== YOUR TASK ==
From the listing below, reproduce word for word the part that opens with the line containing "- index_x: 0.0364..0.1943" and closes with the line containing "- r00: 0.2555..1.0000"; reproduce nothing else.

[SUPPLIED MATERIAL — start]

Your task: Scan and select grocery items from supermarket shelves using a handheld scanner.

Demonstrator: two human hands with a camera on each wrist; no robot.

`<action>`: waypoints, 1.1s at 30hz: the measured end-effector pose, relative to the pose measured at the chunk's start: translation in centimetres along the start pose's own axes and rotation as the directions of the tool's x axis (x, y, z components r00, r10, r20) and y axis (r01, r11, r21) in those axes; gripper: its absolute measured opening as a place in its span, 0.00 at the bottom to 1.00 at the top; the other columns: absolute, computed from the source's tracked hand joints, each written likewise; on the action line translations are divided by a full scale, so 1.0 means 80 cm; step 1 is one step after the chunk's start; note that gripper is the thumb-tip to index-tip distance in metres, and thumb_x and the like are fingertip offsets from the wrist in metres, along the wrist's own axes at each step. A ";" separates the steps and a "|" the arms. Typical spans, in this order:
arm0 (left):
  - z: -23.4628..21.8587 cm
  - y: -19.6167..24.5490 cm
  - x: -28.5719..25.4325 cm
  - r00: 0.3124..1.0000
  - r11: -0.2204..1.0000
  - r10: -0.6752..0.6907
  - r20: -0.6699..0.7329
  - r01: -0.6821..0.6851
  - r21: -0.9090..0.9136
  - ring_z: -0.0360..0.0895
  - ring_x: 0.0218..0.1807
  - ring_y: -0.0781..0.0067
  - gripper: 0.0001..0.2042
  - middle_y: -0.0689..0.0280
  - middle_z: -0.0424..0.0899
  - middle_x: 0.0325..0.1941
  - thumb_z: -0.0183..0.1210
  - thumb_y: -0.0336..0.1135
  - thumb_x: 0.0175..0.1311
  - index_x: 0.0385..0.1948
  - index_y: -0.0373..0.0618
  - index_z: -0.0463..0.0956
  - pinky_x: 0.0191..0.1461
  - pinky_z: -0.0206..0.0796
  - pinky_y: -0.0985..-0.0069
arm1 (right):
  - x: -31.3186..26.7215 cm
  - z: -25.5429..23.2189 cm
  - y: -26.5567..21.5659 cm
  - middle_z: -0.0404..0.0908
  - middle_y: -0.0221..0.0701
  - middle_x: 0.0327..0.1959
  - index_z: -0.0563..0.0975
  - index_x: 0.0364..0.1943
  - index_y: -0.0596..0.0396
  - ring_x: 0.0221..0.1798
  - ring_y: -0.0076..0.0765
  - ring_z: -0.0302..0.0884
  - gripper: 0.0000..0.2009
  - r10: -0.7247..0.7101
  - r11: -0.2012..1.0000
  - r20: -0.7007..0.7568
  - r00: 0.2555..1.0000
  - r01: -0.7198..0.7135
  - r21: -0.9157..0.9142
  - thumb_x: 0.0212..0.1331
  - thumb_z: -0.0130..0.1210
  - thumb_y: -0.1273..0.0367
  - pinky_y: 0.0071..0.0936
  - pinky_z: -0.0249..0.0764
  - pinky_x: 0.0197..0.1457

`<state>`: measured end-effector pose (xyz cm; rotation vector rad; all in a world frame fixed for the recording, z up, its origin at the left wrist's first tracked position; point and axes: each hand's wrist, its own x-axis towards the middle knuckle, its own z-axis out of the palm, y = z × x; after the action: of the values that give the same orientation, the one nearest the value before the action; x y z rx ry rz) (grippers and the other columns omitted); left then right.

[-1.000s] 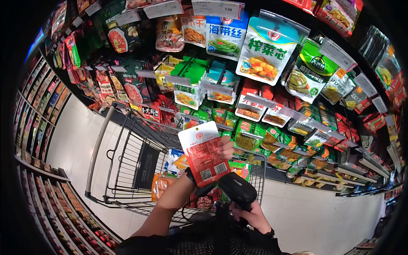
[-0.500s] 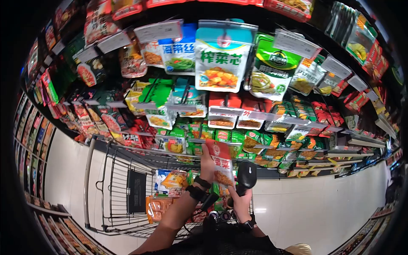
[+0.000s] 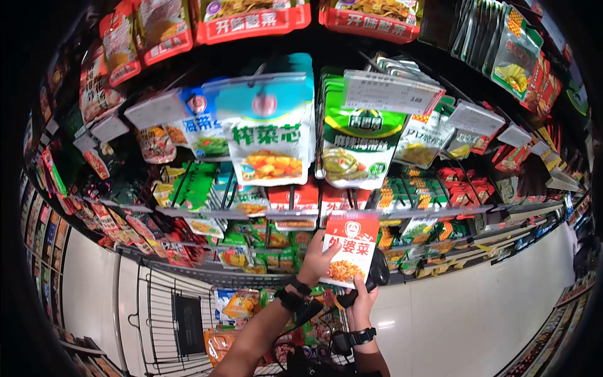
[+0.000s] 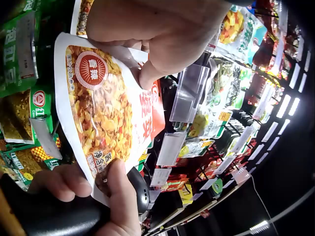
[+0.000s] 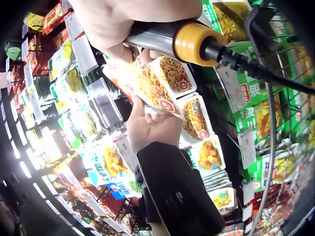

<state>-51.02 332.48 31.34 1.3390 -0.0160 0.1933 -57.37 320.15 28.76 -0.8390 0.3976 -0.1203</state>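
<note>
A red-and-white packet of preserved vegetables (image 3: 347, 252) is held upright, its front with large characters and a food picture towards me. My left hand (image 3: 318, 259) grips its left side, thumb across the front. At the lower corner the thumb of my right hand (image 3: 362, 306) presses on the packet, plain in the left wrist view. That same hand keeps its fingers round the handle of a black barcode scanner (image 3: 379, 269), whose head sits partly hidden behind the packet. The right wrist view shows the handle's yellow collar (image 5: 196, 43) and its black cable (image 5: 246, 66).
Hanging packets fill the shelf in front, among them a teal-and-white one (image 3: 270, 135) and a green one (image 3: 361, 141) above the hands. Price tags (image 3: 392, 92) jut out on the rails. Below left stands a wire shopping cart (image 3: 141, 314) with several packets (image 3: 242, 305) inside.
The packet has turned from its red barcode side to its front and moved right, up against the scanner. The right thumb now presses on it. The head view has shifted right along the shelf.
</note>
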 end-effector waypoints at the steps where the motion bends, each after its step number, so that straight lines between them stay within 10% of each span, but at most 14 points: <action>1: 0.003 0.006 0.005 0.991 0.984 0.127 -0.030 -0.122 0.129 0.73 0.40 0.79 0.11 0.64 0.77 0.37 0.55 0.27 0.59 0.42 0.38 0.67 0.45 0.65 0.79 | 0.009 0.000 0.002 0.75 0.28 0.33 0.69 0.42 0.53 0.24 0.23 0.72 0.13 0.004 1.000 0.008 1.000 -0.004 0.010 0.53 0.57 0.74 0.16 0.68 0.21; 5: 0.014 0.036 0.007 0.983 0.923 0.181 -0.021 -0.162 0.350 0.73 0.38 0.78 0.11 0.62 0.77 0.37 0.54 0.27 0.58 0.42 0.37 0.67 0.43 0.65 0.78 | 0.028 0.006 -0.001 0.75 0.29 0.33 0.68 0.43 0.54 0.25 0.23 0.72 0.14 0.004 0.999 0.026 1.000 -0.005 0.040 0.53 0.56 0.75 0.16 0.68 0.21; 12: 0.019 0.005 0.027 0.981 0.997 0.049 -0.189 -0.059 -0.043 0.73 0.35 0.83 0.09 0.66 0.78 0.34 0.57 0.29 0.58 0.38 0.38 0.68 0.38 0.66 0.82 | 0.061 0.010 0.001 0.74 0.28 0.32 0.68 0.44 0.54 0.23 0.21 0.70 0.13 0.026 0.997 0.031 0.999 -0.028 0.073 0.54 0.55 0.75 0.16 0.68 0.21; 24: 0.013 0.001 0.045 0.949 0.928 0.142 -0.282 -0.029 0.371 0.72 0.31 0.85 0.08 0.68 0.79 0.29 0.62 0.29 0.54 0.30 0.39 0.72 0.34 0.66 0.82 | 0.070 0.003 0.009 0.72 0.28 0.32 0.67 0.44 0.54 0.23 0.21 0.69 0.15 0.062 0.991 0.040 0.997 -0.066 0.114 0.54 0.56 0.75 0.18 0.69 0.22; 27: 0.024 0.036 0.060 0.967 0.983 -0.056 -0.247 0.097 0.157 0.73 0.30 0.85 0.09 0.65 0.81 0.32 0.62 0.28 0.51 0.33 0.38 0.74 0.35 0.67 0.82 | 0.065 0.004 0.008 0.74 0.28 0.33 0.68 0.45 0.54 0.24 0.20 0.70 0.13 0.047 0.995 0.039 0.998 -0.051 0.086 0.56 0.53 0.73 0.15 0.67 0.22; 33: 0.029 0.033 0.069 0.946 0.954 0.206 -0.250 -0.137 0.267 0.76 0.33 0.82 0.12 0.67 0.81 0.32 0.58 0.21 0.46 0.36 0.37 0.75 0.38 0.67 0.81 | 0.063 0.009 0.005 0.74 0.28 0.32 0.68 0.47 0.55 0.23 0.19 0.69 0.14 -0.006 0.996 0.086 0.996 -0.001 0.086 0.56 0.53 0.74 0.15 0.66 0.23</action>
<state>-45.73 331.53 35.10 1.5491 0.1300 0.5459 -52.45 319.62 27.42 -0.7570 0.3078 -0.1022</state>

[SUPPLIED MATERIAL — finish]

== ANSWER FOR THE TASK ==
  - index_x: 0.0364..0.1943
  - index_y: -0.0596..0.0396
  - ring_x: 0.0221..0.1798
  - ring_y: -0.0076..0.0765
  - ring_z: -0.0302..0.0884
  - gripper: 0.0000..0.2009
  - r10: -0.7247..0.7101
  - r11: -0.2012..1.0000
  - r20: -0.7007..0.7568
  - r00: 0.2555..1.0000

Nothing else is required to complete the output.